Hier haben sich schon Leute Gedanken gemacht:
JA Aufjedenfall, ich bin auch schon lange dafür, das wenn ein Paar Kinder haben möchte, einen Elternführerschein machen sollten, und jenachdem wird entschieden ob ja oder nein. ist doch wahr: für ein auto, braucht man nen führerschen, aber kinder darf jeder in die welt setzen, egal ob asi, alki, junky oder sonst was...gut dass, das mal jemand anspricht.
Eastside am 16. März 2008 00:21 ..und was willst du mit denen machen, die den Elternführerschein nicht kriegen - zwangssterilisieren???
Übrigens wäre ich dann nicht auf der Welt, denn mein Vater war leider Alkoholiker...
eastside, gut gab es den Schein nicht, denn es ist schoen, dass es Dich gibt
Wieselchen1 am 16. März 2008 00:48 Eastside, allein um deinetwillen bin ich froh, dass es diesen Führerschein noch nicht gibt. Möge er auch nie in Kraft treten.
Eastside am 16. März 2008 00:53 dankeschön... und ich hoffe mit dir!!!
Wieselchen1 am 16. März 2008 00:54 Dass der Führerschein u.U. notwendig wäre, sieht man an deinem Beispiel. Deine Eltern hätten dir mal ein wenig mehr Respekt vor dem Leben und vor anderen Menschen beibringen sollen. Jeder Mensch hat sein Päckchen zu tragen, und die, die du hier so "liebevoll" als Junky, Alki oder Asi titulierst, sind unter Umständen liebevoller und wertvoller als du. DR für so eine Ansicht!
Wieselchen1 am 16. März 2008 01:18 Dieser Kommentar bezieht sich auf Danny, nicht auf Eastside.

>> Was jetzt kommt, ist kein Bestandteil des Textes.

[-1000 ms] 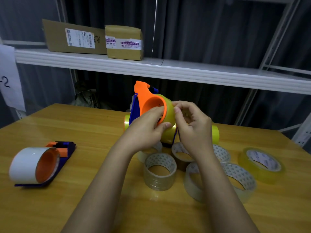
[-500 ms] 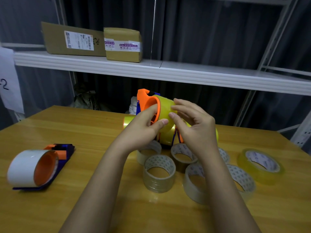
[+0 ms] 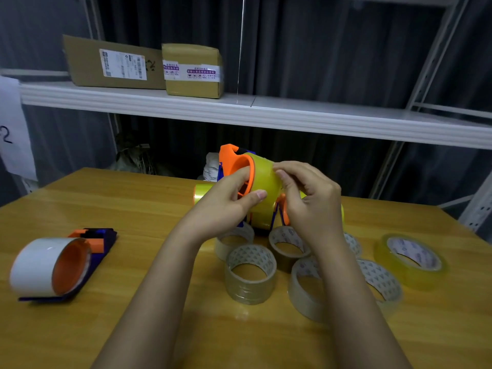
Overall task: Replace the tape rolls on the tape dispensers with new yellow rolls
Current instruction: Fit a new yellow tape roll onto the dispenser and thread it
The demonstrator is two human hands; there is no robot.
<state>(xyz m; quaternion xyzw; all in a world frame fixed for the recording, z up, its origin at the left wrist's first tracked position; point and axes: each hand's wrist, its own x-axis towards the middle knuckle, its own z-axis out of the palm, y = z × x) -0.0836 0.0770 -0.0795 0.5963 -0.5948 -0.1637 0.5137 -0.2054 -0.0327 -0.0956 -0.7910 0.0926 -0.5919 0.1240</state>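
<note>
Above the table's (image 3: 133, 209) far edge, the left hand (image 3: 226, 206) grips the orange dispenser (image 3: 234, 163) to steady it, while right fingertips (image 3: 279, 174) pinch the mounted yellow roll (image 3: 263, 187), probably hunting its free end.

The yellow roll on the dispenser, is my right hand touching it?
Touching. The head view shows the right hand's fingertips pressed against the outer face of the yellow roll, with no gap visible.

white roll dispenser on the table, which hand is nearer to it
Left. The left hand is up at the held dispenser, the white roll dispenser off to its left; the right hand is farther right.
</note>
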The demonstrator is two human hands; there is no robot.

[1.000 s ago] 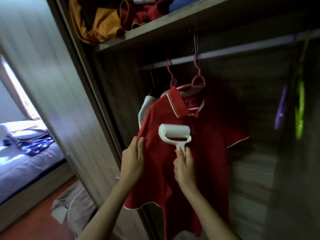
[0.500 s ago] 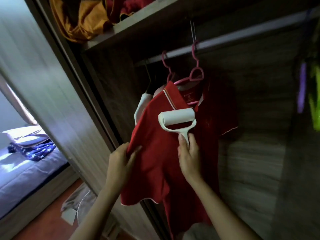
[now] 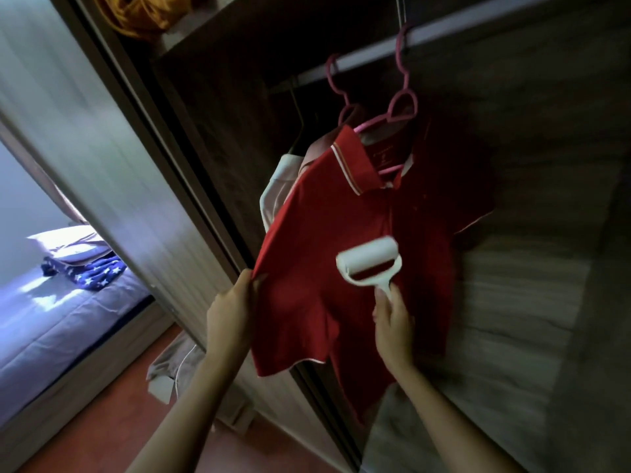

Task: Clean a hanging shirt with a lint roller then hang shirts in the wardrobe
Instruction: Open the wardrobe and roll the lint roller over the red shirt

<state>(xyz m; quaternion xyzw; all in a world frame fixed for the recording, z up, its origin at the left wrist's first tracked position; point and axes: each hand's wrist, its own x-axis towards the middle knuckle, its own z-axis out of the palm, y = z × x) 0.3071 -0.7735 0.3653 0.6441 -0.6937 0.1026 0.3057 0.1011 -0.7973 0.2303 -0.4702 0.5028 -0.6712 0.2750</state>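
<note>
A red polo shirt [image 3: 327,227] hangs on a pink hanger [image 3: 403,107] from the wardrobe rail [image 3: 461,25]. My left hand [image 3: 232,312] pinches the shirt's left sleeve edge and holds the cloth out taut. My right hand [image 3: 392,319] grips the handle of a white lint roller [image 3: 370,264], whose roll lies against the shirt's chest below the collar. A white shirt [image 3: 276,196] on a second pink hanger [image 3: 336,80] hangs just behind the red one, mostly hidden.
The sliding wardrobe door [image 3: 112,158] stands at my left. Folded orange clothes [image 3: 143,11] lie on the shelf above the rail. A bed [image 3: 61,322] with a starred blue cloth is at far left; a pale garment [image 3: 177,363] lies on the floor.
The lint roller has travelled down the shirt from near the collar to the chest. My left hand has shifted from flat on the cloth to pinching the sleeve edge.
</note>
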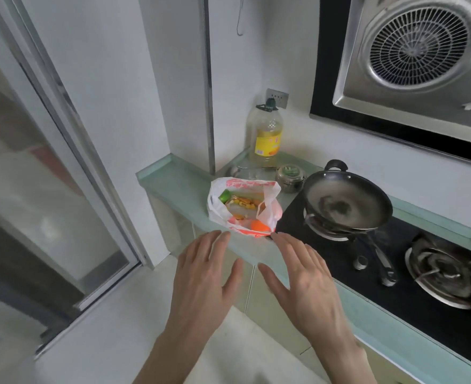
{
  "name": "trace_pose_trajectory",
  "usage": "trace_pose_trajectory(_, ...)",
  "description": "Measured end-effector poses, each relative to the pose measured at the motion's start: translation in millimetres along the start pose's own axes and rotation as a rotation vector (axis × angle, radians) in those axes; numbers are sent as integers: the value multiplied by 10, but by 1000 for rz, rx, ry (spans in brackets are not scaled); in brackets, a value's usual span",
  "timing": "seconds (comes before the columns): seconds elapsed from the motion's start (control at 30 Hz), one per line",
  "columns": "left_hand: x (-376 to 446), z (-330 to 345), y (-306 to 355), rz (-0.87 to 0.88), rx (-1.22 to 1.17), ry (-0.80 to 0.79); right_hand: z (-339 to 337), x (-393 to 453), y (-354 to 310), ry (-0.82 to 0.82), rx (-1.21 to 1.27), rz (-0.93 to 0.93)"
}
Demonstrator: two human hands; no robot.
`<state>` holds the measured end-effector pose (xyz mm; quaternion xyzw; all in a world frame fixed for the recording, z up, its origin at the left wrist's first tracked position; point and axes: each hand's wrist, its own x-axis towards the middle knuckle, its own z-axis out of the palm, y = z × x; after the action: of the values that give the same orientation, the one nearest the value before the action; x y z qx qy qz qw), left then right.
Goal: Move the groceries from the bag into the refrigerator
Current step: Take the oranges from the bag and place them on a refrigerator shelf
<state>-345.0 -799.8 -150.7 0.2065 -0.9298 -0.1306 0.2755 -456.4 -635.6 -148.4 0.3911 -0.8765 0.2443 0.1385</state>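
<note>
A white and red plastic bag (217, 206) stands open on the pale green counter (179, 187). Inside it I see a green-capped item (224, 195), a packet of yellow and orange food (244, 203) and an orange round thing (260, 226). My left hand (201, 275) hovers just below the bag with fingers straight and spread, holding nothing. My right hand (303, 278) hovers beside it, fingers also straight, its fingertips near the bag's lower right corner. Neither hand touches the bag. No refrigerator is in view.
A dark wok (345, 200) sits on the left burner of a black gas hob (395, 261). Behind the bag stand a large oil bottle (266, 134) and a small lidded jar (289, 177). A range hood (422, 48) hangs above. A glass sliding door (48, 189) is at left.
</note>
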Motion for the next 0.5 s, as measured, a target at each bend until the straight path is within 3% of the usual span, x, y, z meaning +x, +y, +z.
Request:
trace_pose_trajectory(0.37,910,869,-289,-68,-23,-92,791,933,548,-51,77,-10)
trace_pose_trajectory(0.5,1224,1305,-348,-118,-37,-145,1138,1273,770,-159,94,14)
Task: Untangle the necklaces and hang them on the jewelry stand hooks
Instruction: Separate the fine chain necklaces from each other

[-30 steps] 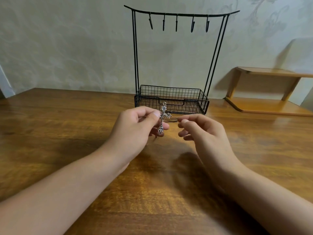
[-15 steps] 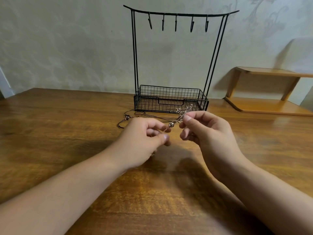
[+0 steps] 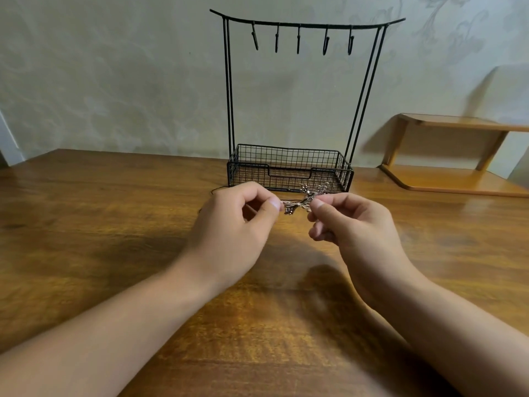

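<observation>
Both hands, left hand (image 3: pixel 237 222) and right hand (image 3: pixel 352 224), pinch a tangled metal necklace (image 3: pixel 300 199), untangling; next, probably teasing strands apart gently.

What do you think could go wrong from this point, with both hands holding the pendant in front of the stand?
1. Both hands, left and right, pinch the metal pendant at opposite ends; pulling apart might tighten the tangle or strain the thin dark cord trailing behind the left hand.
2. The cord lies near the stand's wire basket and could snag on the mesh when lifted.
3. All five hooks are bare and high; reaching up could tip the slender stand.
</observation>
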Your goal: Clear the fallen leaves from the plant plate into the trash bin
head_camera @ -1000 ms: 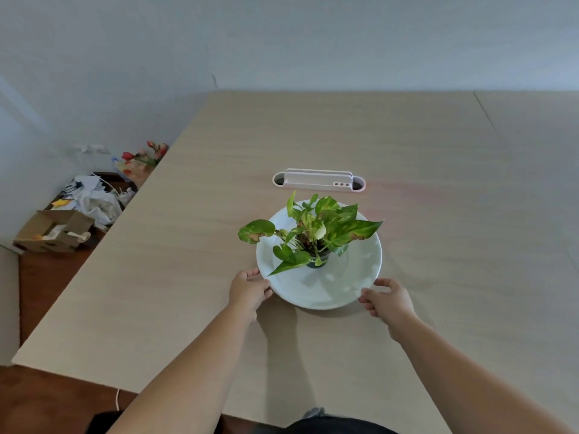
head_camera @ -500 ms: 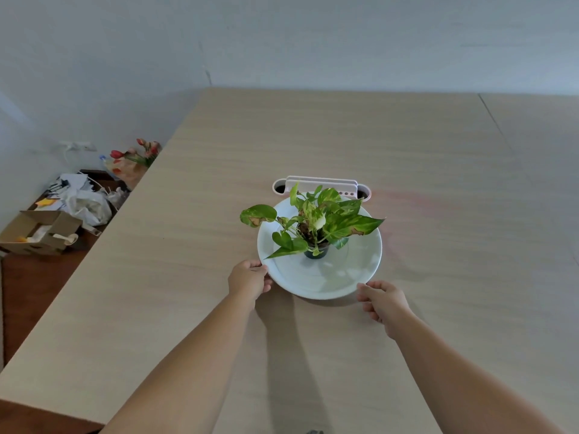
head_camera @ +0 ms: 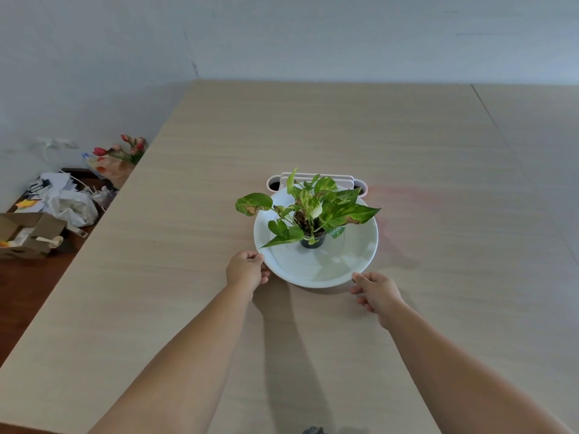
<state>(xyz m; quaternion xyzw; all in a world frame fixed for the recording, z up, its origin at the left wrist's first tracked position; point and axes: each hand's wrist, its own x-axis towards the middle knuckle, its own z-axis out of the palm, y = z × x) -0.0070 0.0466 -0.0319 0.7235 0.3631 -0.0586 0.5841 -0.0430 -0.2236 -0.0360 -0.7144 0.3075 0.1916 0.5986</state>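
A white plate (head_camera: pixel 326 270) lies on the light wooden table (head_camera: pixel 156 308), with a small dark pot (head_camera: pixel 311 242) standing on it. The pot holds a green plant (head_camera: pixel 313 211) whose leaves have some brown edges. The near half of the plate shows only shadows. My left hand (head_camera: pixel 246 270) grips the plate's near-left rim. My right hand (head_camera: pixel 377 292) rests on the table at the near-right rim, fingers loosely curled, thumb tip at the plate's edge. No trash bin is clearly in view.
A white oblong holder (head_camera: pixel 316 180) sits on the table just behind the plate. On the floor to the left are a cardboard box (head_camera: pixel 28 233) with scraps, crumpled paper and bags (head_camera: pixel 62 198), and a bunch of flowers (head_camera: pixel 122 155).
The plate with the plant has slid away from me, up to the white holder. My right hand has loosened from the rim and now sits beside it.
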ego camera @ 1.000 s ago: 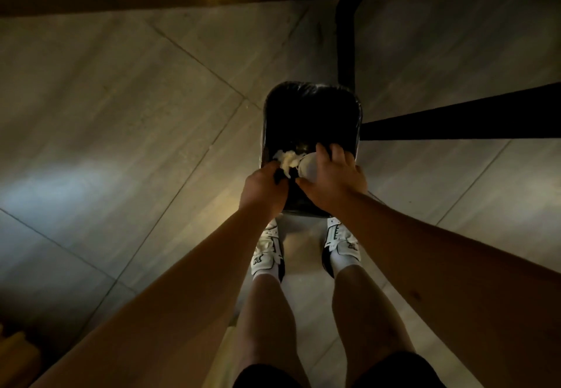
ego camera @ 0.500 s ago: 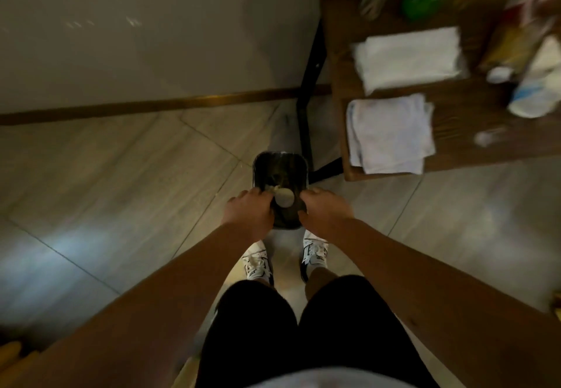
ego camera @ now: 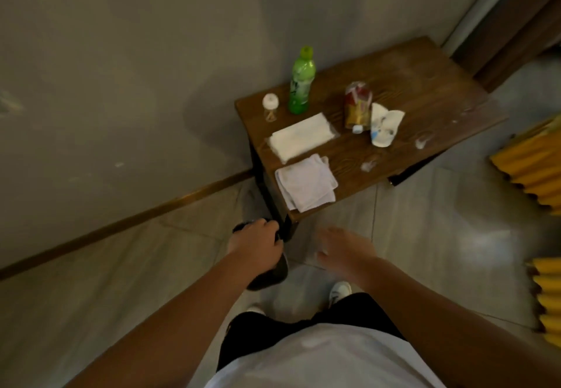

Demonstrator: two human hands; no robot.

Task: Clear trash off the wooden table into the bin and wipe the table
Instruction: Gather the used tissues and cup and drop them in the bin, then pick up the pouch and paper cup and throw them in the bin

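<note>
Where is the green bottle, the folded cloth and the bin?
green bottle [ego camera: 300, 87], head view, on its label.
folded cloth [ego camera: 306, 183], head view, middle of its top.
bin [ego camera: 268, 275], head view, dark side below the left hand.

Both bare arms are reaching forward and down from the lower edge of the view, forearms converging toward twelve o'clock. The left hand is curling knuckles-up, fingers bent under in a closed grip at about eleven o'clock of the torso. The right hand is hanging loose at one o'clock, fingers spread and slack, holding nothing, its outline smeared by blur.
</note>
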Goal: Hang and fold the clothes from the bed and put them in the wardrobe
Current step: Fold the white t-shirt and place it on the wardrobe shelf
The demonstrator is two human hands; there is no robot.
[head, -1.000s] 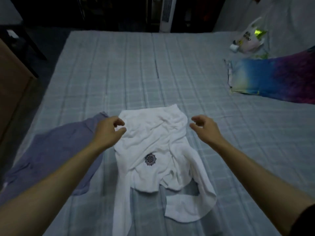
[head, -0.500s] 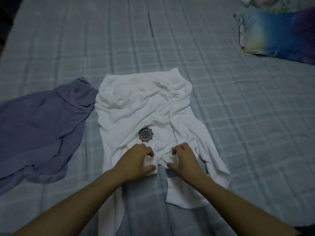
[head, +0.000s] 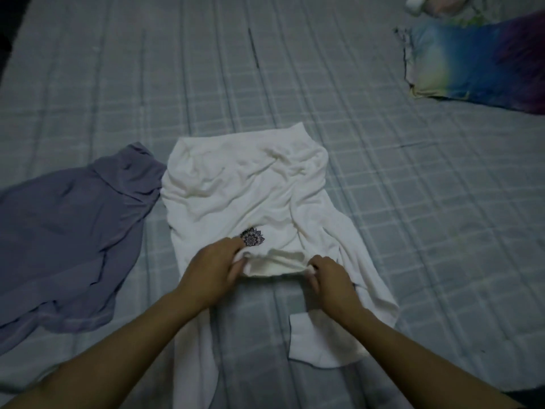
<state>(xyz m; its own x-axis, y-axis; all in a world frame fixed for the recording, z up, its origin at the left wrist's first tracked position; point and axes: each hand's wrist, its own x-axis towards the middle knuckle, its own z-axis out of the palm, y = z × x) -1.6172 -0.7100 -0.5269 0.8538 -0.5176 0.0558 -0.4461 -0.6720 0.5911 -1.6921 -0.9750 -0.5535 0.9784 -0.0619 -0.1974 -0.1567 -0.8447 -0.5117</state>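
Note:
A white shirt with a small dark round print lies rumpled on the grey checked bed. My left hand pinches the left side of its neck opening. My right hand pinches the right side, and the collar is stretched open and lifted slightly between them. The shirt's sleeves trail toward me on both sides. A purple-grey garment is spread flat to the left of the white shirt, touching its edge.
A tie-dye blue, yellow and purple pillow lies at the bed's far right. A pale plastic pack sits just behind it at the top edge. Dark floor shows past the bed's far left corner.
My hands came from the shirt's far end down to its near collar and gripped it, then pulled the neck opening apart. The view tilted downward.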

So etwas fände ich auch sehr angebracht. Selbstverständlich müsste der Staat für diese Kosten aufkommen.
Wieselchen1 am 16. März 2008 01:16 Na klar. Für was denn noch alles? Und für die Kinder von denen, die unerlaubter Weise dann Kinder bekommen, kommt der Staat dann auch auf, ja? Und in welcher Form? Abtreibung finanzieren oder Kind von der Mutter wegnehmen und in einem seelenlosen Heim aufwachsen lassen? Mich schüttelts.
HerrLich am 16. März 2008 10:37 Tanzwiese, Kopfschütteln reicht wegen B. Antwort vollkommen. Eine nicht zu Ende gedachte Antwort, die jeglicher Realität entbehrt.
Der Staat sind die Buerger und die sollen jedes Hirngespinst bezahlen ? Tolle Mentalitaet. Wie waers mit Selbstveranwortung ! Oder gleich nach dieser Mentalitaet auf die Welt stellen und erziehen, die staatliche Hilfe im Hirn einpflanzen. Graus.

Elternführerschein? Finde ich nicht richtig das man vorgeschrieben bekommt ob man Kinder bekommen darf. Ich war gerade 18 als ich schwanger wurde ich hätte keinen Elternführerschein bekommen würde es das geben, aber trotzdem bin ich eine gute Mutter. Viel wichtiger ist sich hilfe zu holen wenns zu viel wird.
DH! Die "Herzensbildung" ist gefragt. Und zwar bei allen Beteiligten, d.h. bei jedem, der mit Kindern zu tun hat.